Can stroke risk be reduced? Yes! There are a few simple measures that can keep you on the path of reduced stroke risk:
1. Consume healthy foods:
An unhealthy diet contributes to stroke by increasing blood pressure and cholesterol, and the risk of diabetes. It is important to have a diet that includes all the essential nutrient groups, is high in fibre and low in cholesterol and salt. In fact, a good guideline for a balanced diet is represented in the Ministry of Health’s “My Healthy Plate” (Fig 1) It is a campaign for an easy-to-adopt diet that says that our meals should be a combination of fruits and vegetables (1/2 the plate), whole-grains (1/4 the plate) and meat or other proteins (1/4 the plate).
You may wonder how consuming a diet as per these guidelines impacts our stroke risk. High blood pressure, cholesterol, and diabetes are amongst the most important risk factors that contribute to stroke incidence, and are greatly impacted by our diets:
I. Blood Pressure: High blood pressure damages our blood vessels, causing them to narrow due to clots, or rupture and leak – all possibly leading to a stroke. It is important to monitor your blood pressure regularly. This can be done with a blood pressure monitor available at any pharmacy. Normal blood pressure reads at 130/80 or below. 130 (mmHG) is the systolic pressure, the blood pressure in the arteries when the heart muscles contract. 80 (mmHg) indicates the diastolic pressure, the pressure in the arteries when the heart rests between the beats. If medicating for blood pressure, record your blood pressure and note it down to share with your doctors for a more accurate diagnosis.
Dietary changes to reduce your blood pressure? – reduce your salt intake, caffeine and alcohol consumption.
II. Cholesterol: High cholesterol levels contribute to blood vessel disease, which often leads to stroke.
Cholesterol is a fat derived from diets high in saturated fats – fats from animal foods. Cholesterol, along with triglycerides contribute to fatty buildups in the walls of arteries, increasing the risk of stroke.
2. Maintain a healthy lifestyle, partaking in regular physical activity:
Our lifestyle greatly impacts the risk of having a stroke. Sedentary lifestyles increase stroke risk as they contribute to obesity along with increasing the probability of having high blood pressure, diabetes and high cholesterol, all significant risk factors of stroke, as seen earlier. As the Singapore Health Promotion Board (HPB) says, only 150 minutes of physical activity a week is required to promote well-being and reduce the disease burden of several conditions, including stroke! Ideally, if you can have 30 consecutive minutes of exercise, if not, break it up into 10- to 15-minute sessions a few times each day to keep up your health.

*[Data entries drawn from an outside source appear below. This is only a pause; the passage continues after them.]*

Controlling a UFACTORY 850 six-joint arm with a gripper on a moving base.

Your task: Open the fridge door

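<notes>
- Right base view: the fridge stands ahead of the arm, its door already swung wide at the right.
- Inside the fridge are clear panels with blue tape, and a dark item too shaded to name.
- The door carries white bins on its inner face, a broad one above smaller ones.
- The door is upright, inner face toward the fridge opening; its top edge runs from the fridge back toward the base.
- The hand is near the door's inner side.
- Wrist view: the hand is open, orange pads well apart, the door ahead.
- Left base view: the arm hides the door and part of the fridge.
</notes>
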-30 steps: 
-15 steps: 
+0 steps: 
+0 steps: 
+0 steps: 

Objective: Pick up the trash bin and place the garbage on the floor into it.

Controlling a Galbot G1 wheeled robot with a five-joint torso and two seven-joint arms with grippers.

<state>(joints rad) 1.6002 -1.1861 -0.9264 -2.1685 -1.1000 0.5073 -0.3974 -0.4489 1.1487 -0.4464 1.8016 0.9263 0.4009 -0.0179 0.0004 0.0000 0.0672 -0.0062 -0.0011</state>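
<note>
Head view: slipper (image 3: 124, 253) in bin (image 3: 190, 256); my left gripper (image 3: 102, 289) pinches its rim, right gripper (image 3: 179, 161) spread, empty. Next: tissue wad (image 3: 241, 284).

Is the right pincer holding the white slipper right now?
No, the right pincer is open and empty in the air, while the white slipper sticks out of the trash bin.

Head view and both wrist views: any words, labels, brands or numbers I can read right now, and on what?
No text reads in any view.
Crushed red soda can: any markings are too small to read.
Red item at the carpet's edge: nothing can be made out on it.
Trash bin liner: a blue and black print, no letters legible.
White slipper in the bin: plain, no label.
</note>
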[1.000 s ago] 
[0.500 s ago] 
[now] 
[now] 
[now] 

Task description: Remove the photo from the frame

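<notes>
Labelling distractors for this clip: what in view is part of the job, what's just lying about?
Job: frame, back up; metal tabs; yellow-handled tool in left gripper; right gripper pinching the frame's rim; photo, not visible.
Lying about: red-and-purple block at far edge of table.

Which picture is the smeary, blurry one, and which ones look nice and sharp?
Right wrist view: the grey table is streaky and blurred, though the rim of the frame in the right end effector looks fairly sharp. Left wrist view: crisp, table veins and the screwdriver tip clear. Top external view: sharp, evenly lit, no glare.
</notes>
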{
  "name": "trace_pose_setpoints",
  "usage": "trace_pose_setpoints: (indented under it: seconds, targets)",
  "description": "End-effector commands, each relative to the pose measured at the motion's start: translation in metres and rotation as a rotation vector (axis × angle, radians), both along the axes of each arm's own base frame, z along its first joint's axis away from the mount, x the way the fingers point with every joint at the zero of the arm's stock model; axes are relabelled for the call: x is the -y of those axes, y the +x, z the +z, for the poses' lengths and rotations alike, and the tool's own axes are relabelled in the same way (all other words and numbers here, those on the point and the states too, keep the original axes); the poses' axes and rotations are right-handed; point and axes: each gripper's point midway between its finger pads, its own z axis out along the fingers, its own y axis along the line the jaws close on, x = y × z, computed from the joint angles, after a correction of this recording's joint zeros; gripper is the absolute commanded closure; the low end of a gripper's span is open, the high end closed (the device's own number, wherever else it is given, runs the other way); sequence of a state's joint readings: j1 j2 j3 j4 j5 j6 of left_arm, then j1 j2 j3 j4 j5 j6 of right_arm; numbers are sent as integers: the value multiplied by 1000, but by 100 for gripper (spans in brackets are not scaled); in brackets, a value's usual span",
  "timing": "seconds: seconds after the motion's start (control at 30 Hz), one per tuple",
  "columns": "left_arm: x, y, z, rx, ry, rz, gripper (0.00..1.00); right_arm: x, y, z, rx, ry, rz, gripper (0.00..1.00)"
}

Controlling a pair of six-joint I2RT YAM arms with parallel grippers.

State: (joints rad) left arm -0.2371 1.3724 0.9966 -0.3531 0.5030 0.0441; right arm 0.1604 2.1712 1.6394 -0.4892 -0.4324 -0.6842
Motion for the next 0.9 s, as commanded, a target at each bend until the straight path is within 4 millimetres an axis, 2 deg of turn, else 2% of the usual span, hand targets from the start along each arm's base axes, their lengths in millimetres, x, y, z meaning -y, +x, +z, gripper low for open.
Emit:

3. Maintain your ideal body weight
An accumulation of excess fat is called obesity (a risk factor associated with stroke) and is associated with our body weight and body mass index (BMI). Your BMI is calculated by dividing your weight (in kilograms) by your height (in meters) squared. Asians have an ideal BMI range of 18.5 to 22.9. So, a bodyweight that maintains a BMI in this range can help reduce the risk of stroke. There are several mobile and online applications that allow you to track your body BMI, to monitor it over time and make sure that the values are within the healthy range. Digitally storing medical data, like BMI, allows for easy access to important information for doctors and can help to better predict the risk of diseases like stroke.
4. Avoid smoking
Quitting smoking can bring down the risk to the same as a nonsmoker within five years! Smoking nearly doubles your risk of having an ischemic stroke. Smoking can raise triglyceride levels, lower good cholesterol levels, increase the buildup of fats in the arterial vessel, cause the thickening and narrowing of the vessels. Quitting smoking positively impacts several of the risk factors that contribute to stroke.
5. Go for regular health screenings and always take your medication as instructed:
It is important to go for annual health screenings to monitor your blood pressure, cholesterol and blood sugar levels after the age of 40. This way, risk factors for conditions like strokes can be detected early and the condition can be potentially prevented. It is also important, if diagnosed and prescribed by a physician, to consume all the required medication, even if you feel fine. Controlling blood pressure, cholesterol levels and blood sugar levels will reduce the incidence of stroke.